BSOG review will not be about cutbacks

The forthcoming review of BSOG in England will not be about cutting the present 200m budget, but about how it is spent, says the Department for Transport (DfT).

While the May 2015 General Election means that no major bus-related legislation is expected before then, work has begun in preparation for a review of BSOG, as set out in the Green Light for Better Buses document published in March 2012. .

The DfT says that there is political concern about ‘bus cuts’ with the main focus on local authority funding, and there is particular concern in rural areas with fixed routes under pressure, and a possible greater role for community transport, demand-responsive transport, taxibuses and volunteering.

In urban areas, the pressure is on supported evening and weekend services.

Stage One of the reform of BSOG – the transfer of payments to Transport for London (TfL) and English local authorities – has already happened, with 90m going to TfL and 40m to local authorities for services they tender or support.

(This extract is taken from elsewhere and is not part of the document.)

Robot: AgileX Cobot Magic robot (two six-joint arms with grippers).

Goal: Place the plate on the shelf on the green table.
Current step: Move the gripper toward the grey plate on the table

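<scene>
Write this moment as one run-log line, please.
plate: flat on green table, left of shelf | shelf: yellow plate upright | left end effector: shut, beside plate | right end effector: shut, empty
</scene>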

By the autumn Stage Two of the process will be launched, looking at a range of options with examples including:

  • Payment per passenger
  • Payment linked to the length of journey
  • Further devolving of BSOG to local authorities
  • Greater use of incentives.

Other options are likely to emerge as well and the DfT is very keen to involve everyone – from passengers to industry – in the review. The DfT emphasises that review will be ‘totally open’ and the consultation will be wide ranging, rather than one where a limited number of options are offered.